**What to do:** Your copy of the entries below should hold exactly the lines from the one containing "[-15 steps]" to the one containing "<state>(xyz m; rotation", inclusive, and no pictures.

**Data to examine:**
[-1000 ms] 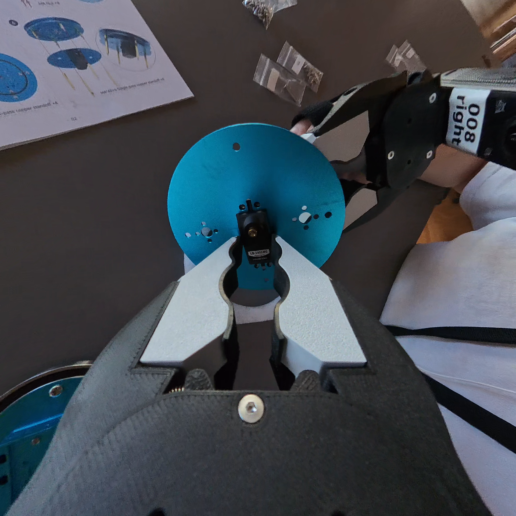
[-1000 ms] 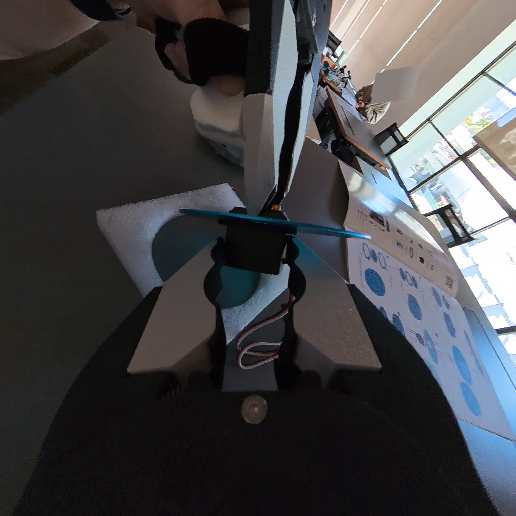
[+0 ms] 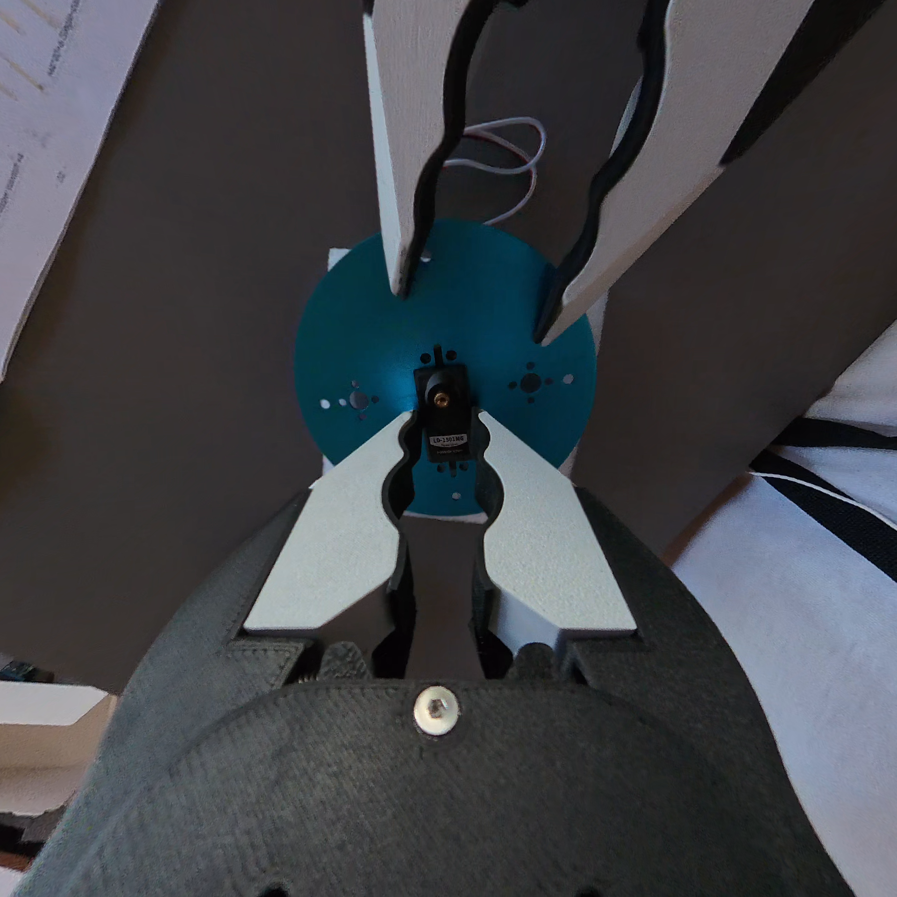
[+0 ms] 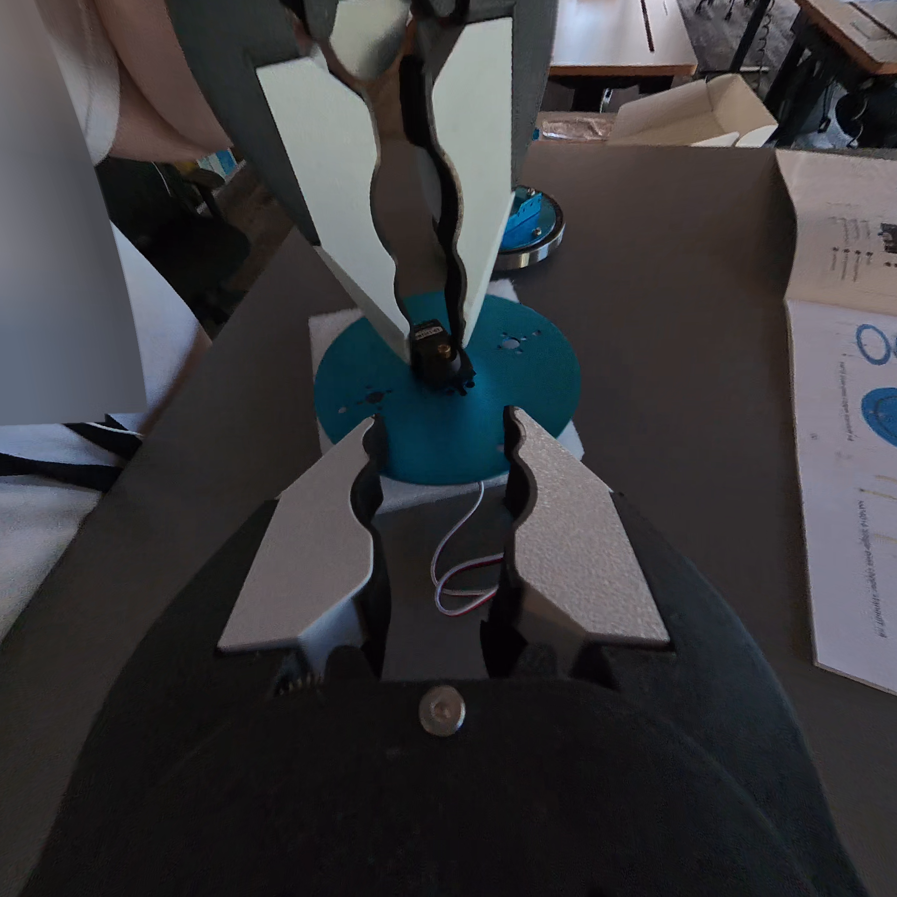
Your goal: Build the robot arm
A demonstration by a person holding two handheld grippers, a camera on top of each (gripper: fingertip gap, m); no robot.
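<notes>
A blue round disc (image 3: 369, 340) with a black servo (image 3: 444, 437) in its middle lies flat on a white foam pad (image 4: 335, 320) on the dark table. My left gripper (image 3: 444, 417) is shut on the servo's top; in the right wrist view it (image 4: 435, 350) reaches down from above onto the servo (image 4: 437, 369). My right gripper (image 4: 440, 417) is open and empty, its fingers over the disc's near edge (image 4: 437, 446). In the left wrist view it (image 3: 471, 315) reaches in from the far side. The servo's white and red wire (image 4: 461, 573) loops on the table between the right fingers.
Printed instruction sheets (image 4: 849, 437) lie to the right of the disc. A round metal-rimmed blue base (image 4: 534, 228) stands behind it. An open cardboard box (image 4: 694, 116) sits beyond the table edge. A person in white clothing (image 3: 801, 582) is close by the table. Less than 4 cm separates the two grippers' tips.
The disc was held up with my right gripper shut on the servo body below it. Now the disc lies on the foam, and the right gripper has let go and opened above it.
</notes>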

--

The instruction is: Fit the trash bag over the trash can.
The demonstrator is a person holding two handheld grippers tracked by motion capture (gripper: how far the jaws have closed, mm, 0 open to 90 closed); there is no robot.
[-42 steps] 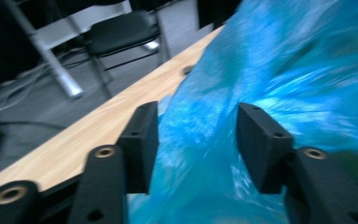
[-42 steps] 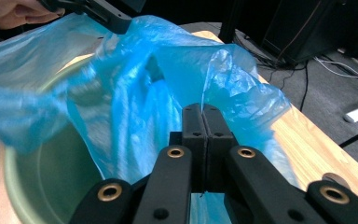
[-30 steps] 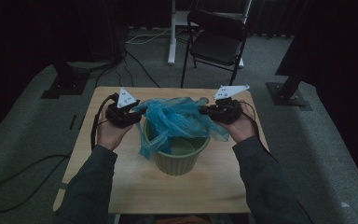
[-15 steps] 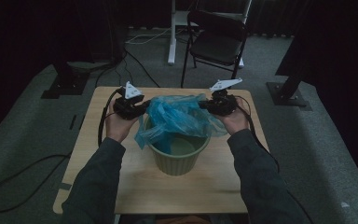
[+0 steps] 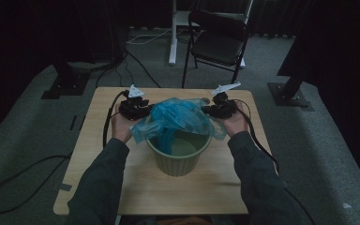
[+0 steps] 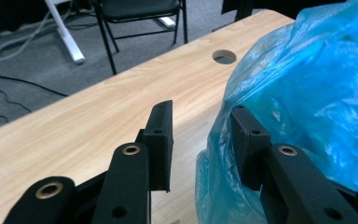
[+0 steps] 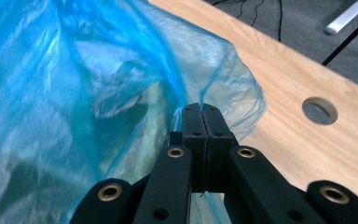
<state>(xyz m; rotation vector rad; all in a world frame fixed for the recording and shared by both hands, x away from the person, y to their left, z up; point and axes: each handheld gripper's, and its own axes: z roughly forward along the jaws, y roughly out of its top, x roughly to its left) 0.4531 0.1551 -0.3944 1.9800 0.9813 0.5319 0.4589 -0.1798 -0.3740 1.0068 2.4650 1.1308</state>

**Solution below:**
[-15 steps] 
[+0 steps] 
[+0 steps] 
[+0 steps] 
<state>(xyz m; rotation vector rad; all in a world frame fixed for the recording and shared by both hands, x away from the person, y to their left, z up; point and axes: each handheld gripper's, and its own axes: z roughly forward along the jaws, y roughly out of its top, x roughly to its left) 0.4531 0.1551 -0.3944 1.9800 0.9813 0.5319 0.4589 -0.1798 -0.3740 1.0068 2.4650 1.1308</state>

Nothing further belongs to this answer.